Segundo um comunicado do Comando Regional da PSP dos Açores, no mês de março, o Núcleo de Armas e Explosivos desenvolveu diversas ações de fiscalização “que se materializaram pela monitorização e regulação constante de processos referentes a titulares de armas de fogo, pela verificação das condições de segurança de armas em residência e averiguação das suas condições legais e obrigações impostas aos seus possuidores, e ao uso e porte de armas no domínio público”.

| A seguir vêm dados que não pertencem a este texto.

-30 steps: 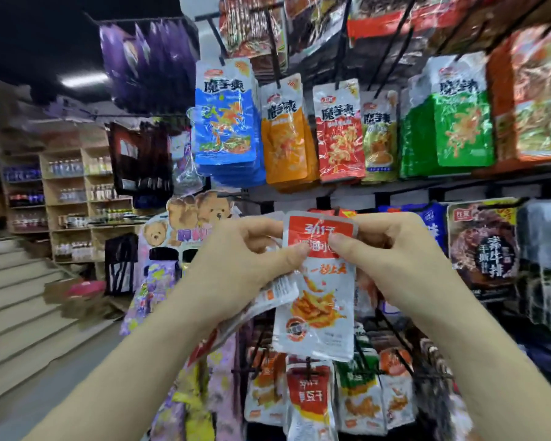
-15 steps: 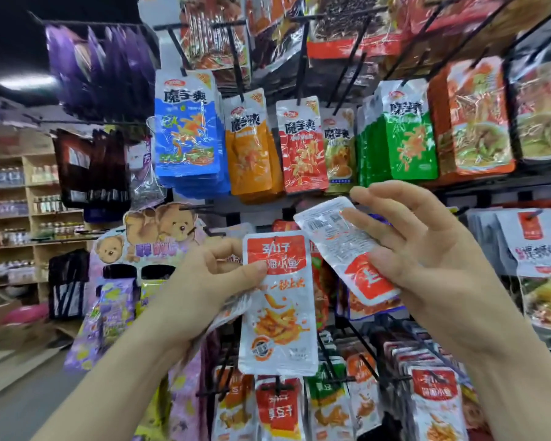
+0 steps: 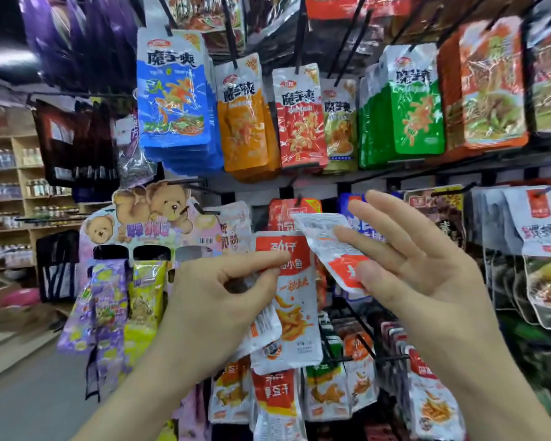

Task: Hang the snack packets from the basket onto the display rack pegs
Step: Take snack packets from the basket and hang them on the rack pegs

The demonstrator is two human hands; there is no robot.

“Em resultado destas intervenções policiais, detetaram-se e apreenderam-se duas armas de fogo curtas (revólveres) em situação ilegal, sem o devido manifesto ou registo e, ainda, foram entregues a favor do Estado, três pistolas, dois revólveres e seis espingardas, pelo facto de os seus atuais detentores não estarem legalmente autorizados para a detenção de armas de fogo e terem prescindido das mesmas”, referiu.
A PSP acrescentou que, no seguimento de uma investigação levada a efeito pela Esquadra de Investigação Criminal de Ponta Delgada, na ilha de São Miguel, o Núcleo de Armas e Explosivos do Comando Regional recebeu uma reprodução de arma de fogo, cuja posse é proibida, e uma arma de ar comprimido de aquisição livre, cujo uso e porte só é permitido dentro de propriedade privada e nos locais autorizados.
Com este tipo de ações operacionais de cariz preventivo, a PSP afirma que “pretende consolidar a sua atuação ao nível da segurança, com o foco na proteção dos direitos dos cidadãos e bem-estar social”.